You may not be in the identical circumstances to Israel, but you might be in trouble because of sin in your life. Maybe you’ve blamed it on bad luck, or a failure on God’s part, but the problem is you. You need to realize that going to church, singing in the choir, putting money in the offering, and even praying disgust God as long as you persist in your sin. Like Israel, you also have God’s promise of forgiveness if you will repent (1Jo. 1:9)
Predictive prophecy reveals events that will happen some time after the prophecy is given. Sometimes these events happen within the lifetime of the prophet. Often, though, they predict events that will happen far in the future. To the degree that the prophecies deal with sin and the need for repentance, you apply them in much the same way you do declarative prophecy.
When you come across predictive elements in prophecy, here are three questions you can ask to apply them:
- Has this prophecy been fulfilled? If so, how? (Prophecies about the birth of Christ, for example, were made long before Christ came, but are history to us.)
- If the prophecy remains to be fulfilled, does it apply to you personally or to a group that you’re a part of?

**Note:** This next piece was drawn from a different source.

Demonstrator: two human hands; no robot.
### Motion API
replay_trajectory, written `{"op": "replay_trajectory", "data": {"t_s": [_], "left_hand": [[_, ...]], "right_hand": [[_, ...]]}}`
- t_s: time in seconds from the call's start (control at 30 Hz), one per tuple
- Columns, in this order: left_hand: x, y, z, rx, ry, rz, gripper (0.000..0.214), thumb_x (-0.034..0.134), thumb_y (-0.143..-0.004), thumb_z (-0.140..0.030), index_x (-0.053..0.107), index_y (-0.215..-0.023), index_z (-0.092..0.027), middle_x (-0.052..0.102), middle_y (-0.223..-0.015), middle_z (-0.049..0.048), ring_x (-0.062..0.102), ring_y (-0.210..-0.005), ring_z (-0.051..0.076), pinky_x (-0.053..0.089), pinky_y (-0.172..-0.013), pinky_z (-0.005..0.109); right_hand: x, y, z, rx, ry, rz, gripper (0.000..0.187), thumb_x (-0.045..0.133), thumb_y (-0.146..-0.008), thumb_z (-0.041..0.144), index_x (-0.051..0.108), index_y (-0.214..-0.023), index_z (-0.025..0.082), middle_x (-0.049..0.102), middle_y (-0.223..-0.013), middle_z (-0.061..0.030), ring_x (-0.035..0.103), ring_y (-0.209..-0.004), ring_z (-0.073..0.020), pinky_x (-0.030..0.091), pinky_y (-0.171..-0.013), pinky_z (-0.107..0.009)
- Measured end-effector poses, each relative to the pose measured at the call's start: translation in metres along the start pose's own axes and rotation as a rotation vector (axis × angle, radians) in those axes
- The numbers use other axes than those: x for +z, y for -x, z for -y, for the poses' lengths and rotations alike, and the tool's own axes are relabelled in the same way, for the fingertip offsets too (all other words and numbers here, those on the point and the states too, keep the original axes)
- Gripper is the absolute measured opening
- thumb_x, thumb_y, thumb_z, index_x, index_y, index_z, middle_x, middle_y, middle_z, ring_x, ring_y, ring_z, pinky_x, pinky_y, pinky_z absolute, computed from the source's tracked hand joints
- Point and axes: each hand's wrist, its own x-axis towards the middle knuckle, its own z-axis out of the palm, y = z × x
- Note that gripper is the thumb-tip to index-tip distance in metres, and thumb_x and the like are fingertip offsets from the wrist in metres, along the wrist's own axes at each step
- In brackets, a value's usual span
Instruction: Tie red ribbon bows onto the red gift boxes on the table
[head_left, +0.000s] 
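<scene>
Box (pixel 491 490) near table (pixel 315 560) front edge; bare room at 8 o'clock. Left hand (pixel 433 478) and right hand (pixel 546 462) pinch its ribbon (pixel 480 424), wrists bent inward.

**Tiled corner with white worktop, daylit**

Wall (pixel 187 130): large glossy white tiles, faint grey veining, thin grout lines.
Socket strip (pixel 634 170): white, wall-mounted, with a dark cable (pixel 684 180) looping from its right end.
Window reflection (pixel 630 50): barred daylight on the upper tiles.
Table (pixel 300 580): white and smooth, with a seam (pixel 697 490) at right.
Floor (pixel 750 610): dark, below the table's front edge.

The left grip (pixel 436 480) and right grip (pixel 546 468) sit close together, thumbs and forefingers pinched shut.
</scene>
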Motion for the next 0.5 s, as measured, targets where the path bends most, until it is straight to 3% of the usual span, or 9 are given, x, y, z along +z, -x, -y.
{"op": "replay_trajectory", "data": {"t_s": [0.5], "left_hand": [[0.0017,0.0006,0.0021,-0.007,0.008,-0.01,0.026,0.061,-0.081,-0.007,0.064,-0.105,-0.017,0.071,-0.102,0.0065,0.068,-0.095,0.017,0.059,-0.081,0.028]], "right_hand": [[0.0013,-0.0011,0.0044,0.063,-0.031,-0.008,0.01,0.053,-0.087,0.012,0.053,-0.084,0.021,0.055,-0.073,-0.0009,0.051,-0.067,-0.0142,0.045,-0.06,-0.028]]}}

- Does the predicted event impact someone you care about?
Here’s an exciting prophecy for you to consider:
(13) But I would not have you to be ignorant, brethren, concerning them which are asleep, that ye sorrow not, even as others which have no hope. (14) For if we believe that Jesus died and rose again, even so them also which sleep in Jesus will God bring with him. (15) For this we say unto you by the word of the Lord, that we which are alive and remain unto the coming of the Lord shall not prevent them which are asleep. (16) For the Lord himself shall descend from heaven with a shout, with the voice of the archangel, and with the trump of God: and the dead in Christ shall rise first: (17) Then we which are alive and remain shall be caught up together with them in the clouds, to meet the Lord in the air: and so shall we ever be with the Lord. (18) Wherefore comfort one another with these words. (1Th 4:13-18 )

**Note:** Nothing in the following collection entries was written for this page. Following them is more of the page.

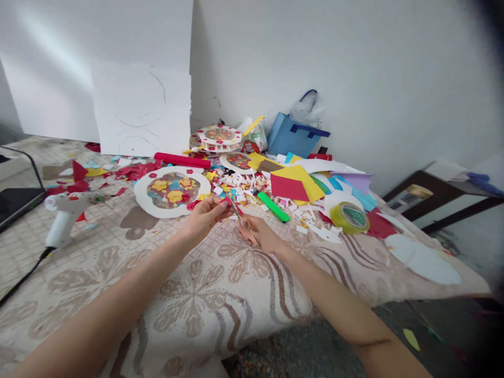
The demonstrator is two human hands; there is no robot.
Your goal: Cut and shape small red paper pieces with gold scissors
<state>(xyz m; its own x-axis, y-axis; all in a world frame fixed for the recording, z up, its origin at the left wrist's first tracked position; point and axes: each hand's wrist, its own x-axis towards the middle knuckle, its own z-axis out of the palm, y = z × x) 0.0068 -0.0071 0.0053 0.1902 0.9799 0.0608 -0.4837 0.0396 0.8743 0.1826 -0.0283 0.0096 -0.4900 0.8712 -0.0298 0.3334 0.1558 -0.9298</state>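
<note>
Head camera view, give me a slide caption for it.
Left hand pinching a small red piece, right hand holding a slim metal tool, above a scrap-strewn patterned cloth.

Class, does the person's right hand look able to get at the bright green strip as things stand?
Probably yes: the green strip lies just beyond the right hand, and nothing seems to block the way. However, that hand holds what look like scissors, so grasping would likely mean freeing it first.

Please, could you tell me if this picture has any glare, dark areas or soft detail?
Head view: pale glare streaks the white board, upper left; head view: the floor lies dark, and blurred blackness edges the far right; head view: the red piece in the left hand lacks sharp detail.
</note>
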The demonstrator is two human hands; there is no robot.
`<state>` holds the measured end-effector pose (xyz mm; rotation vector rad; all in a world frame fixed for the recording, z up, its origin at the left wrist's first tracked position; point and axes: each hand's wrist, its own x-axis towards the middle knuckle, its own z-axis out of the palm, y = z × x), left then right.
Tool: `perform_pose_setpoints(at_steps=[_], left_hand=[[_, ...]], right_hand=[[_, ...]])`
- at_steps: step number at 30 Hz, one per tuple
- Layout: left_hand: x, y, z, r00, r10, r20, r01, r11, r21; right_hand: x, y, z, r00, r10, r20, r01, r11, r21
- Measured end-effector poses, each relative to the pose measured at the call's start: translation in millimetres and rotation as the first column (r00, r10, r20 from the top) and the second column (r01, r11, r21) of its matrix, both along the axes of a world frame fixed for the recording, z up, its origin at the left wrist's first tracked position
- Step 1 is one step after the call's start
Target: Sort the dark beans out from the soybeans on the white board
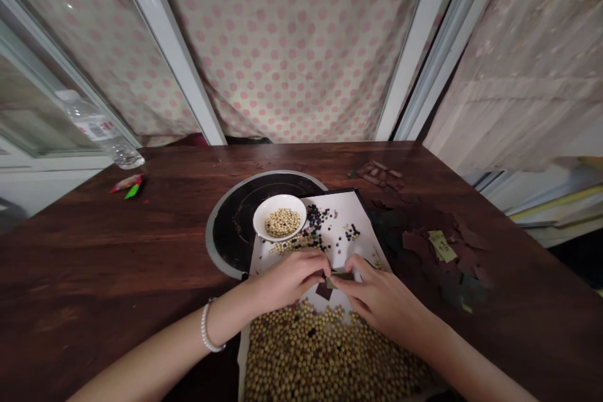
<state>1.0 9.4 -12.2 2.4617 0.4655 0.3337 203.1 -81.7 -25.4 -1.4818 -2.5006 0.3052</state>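
Taking the left hand (pixel 292 276) and right hand (pixel 377 298), both pinching a dark card (pixel 340 277), as centre: the bench (pixel 94 264) lies open at nine o'clock, with a bottle (pixel 101 132) and wrappers (pixel 128 185) far off at ten. A white bowl (pixel 279 218) and loose beads (pixel 325 223) block twelve. Paper scraps (pixel 443 251) crowd two to three; a bean heap (pixel 320 352) fills six.

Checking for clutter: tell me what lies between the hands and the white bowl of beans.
A scatter of dark and pale beans lies on the white sheet between the left hand, right hand and the white bowl. Both pinch a small dark piece.
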Motion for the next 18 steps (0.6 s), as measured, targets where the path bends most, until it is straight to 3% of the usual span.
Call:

This prophecy predicts the return of Jesus Christ to catch away those who are in Christ. Some questions you might ask yourself as you try to apply this passage:
- Am I in Christ? That is, have I trusted Jesus Christ as my Saviour? If you are, then you are part of a group that is effected by this prophecy.

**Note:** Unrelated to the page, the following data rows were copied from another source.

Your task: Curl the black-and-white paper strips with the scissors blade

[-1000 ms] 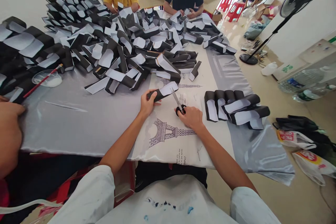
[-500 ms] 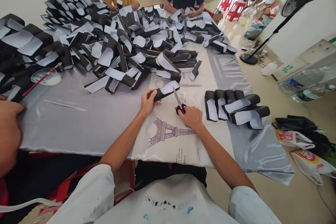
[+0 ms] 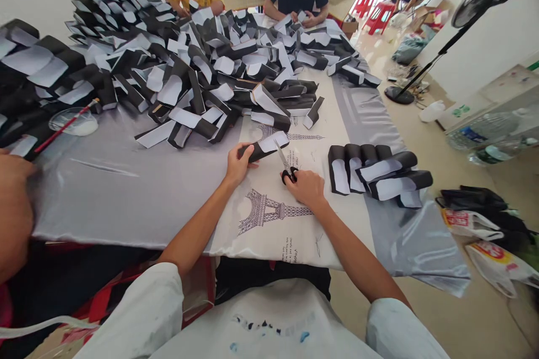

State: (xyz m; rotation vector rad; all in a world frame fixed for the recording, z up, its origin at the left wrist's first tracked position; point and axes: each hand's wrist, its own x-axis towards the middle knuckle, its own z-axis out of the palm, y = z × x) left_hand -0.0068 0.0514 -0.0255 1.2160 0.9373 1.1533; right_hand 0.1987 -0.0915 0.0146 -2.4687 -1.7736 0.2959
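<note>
Over the middle of the table, my left hand (image 3: pixel 240 162) is closed around one end of a folded black-and-white paper box piece (image 3: pixel 269 146). Its white flap faces up and its far end points right. My right hand (image 3: pixel 308 188) grips a pair of scissors (image 3: pixel 289 171) with black handles. The blades point up and left, with the tips at the near edge of the white flap; whether they touch it I cannot tell. Beneath both hands lies a cream cloth (image 3: pixel 256 241) printed with Eiffel Towers. Right of my right hand sits a small group of similar pieces (image 3: pixel 377 171).
A large heap of black-and-white paper pieces (image 3: pixel 227 67) covers the table's far side. On the left are a clear dish (image 3: pixel 82 124) with a red brush (image 3: pixel 63 126) and a co-worker's arm (image 3: pixel 14 207). Two people sit opposite. A standing fan (image 3: pixel 446 45) is on the right.
The scissors' blades have shifted slightly left and down along the white flap, and the held paper piece has moved a little. The co-worker's hand at left has moved slightly.
</note>
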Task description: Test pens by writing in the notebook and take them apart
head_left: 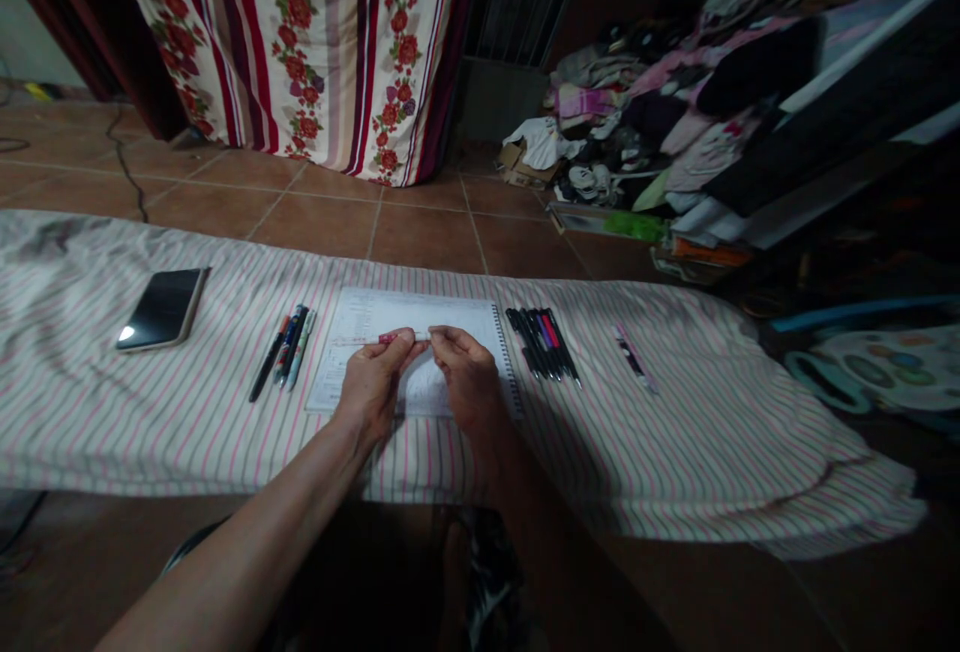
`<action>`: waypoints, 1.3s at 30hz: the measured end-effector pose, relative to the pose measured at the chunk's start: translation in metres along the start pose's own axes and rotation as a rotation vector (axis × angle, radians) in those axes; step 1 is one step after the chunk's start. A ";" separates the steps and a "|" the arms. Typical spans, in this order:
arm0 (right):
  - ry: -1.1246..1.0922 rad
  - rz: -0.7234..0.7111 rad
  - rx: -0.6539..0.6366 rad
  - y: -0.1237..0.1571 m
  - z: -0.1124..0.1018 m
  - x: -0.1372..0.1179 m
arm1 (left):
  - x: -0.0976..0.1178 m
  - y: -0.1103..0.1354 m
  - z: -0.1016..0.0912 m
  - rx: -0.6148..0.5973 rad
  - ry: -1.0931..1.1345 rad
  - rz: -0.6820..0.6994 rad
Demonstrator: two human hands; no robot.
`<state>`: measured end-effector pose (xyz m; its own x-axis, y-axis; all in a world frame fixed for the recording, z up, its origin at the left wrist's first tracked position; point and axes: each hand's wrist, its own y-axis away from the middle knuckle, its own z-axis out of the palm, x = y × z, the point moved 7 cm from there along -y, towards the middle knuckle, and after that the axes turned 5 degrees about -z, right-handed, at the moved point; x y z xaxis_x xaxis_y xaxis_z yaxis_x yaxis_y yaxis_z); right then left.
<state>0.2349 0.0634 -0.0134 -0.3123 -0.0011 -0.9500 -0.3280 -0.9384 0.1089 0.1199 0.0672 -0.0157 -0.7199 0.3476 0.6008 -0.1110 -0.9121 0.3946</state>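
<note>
Over an open spiral notebook, my left hand is closed around a slim pen with a clear-looking barrel and a red patterned part. The pen lies roughly level, pointing left and right. Facing it, my right hand pinches the pen's thin, pale right end between thumb and fingers; whether that end is a refill or a tip is too small to tell. To the left of the notebook lie several pens side by side. A row of mostly black pens rests just right of the spiral binding.
A striped cloth covers the low surface. A dark-screened phone lies at the left, and a single pink and black pen at the right. Beyond are a tiled floor, a floral curtain and a clothes pile.
</note>
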 end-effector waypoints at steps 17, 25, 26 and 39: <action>0.089 0.050 0.061 -0.011 -0.019 0.006 | -0.007 0.000 0.004 0.042 -0.096 -0.014; -0.128 0.119 -0.047 -0.007 -0.009 0.005 | -0.012 -0.002 0.006 0.054 -0.026 -0.032; -0.150 0.135 -0.036 -0.006 -0.010 0.005 | -0.012 -0.003 0.006 0.052 -0.024 -0.026; -0.011 0.093 0.020 -0.012 -0.015 0.008 | -0.009 -0.004 0.001 0.049 -0.085 0.029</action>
<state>0.2493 0.0692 -0.0268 -0.3518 -0.0839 -0.9323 -0.3150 -0.9273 0.2023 0.1276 0.0677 -0.0223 -0.6611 0.3400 0.6688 -0.0556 -0.9112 0.4083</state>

- Am I prepared for His return (1Jo 3:2-3)? Getting saved is the most important aspect of being ready for Christ’s return, but it’s not the only one. Are you living like someone who expects Christ to return at any moment? Do you have any unfinished business in your life that would make you want to stay here a little longer after the trumpet blows?
- Am I eagerly watching for His return (Rev. 22:20)?
- Are my loved ones in Christ so that we will be reunited when Christ returns?
Read More About It
Read Revelation 3:14-22. Interpret and apply this passage to your life.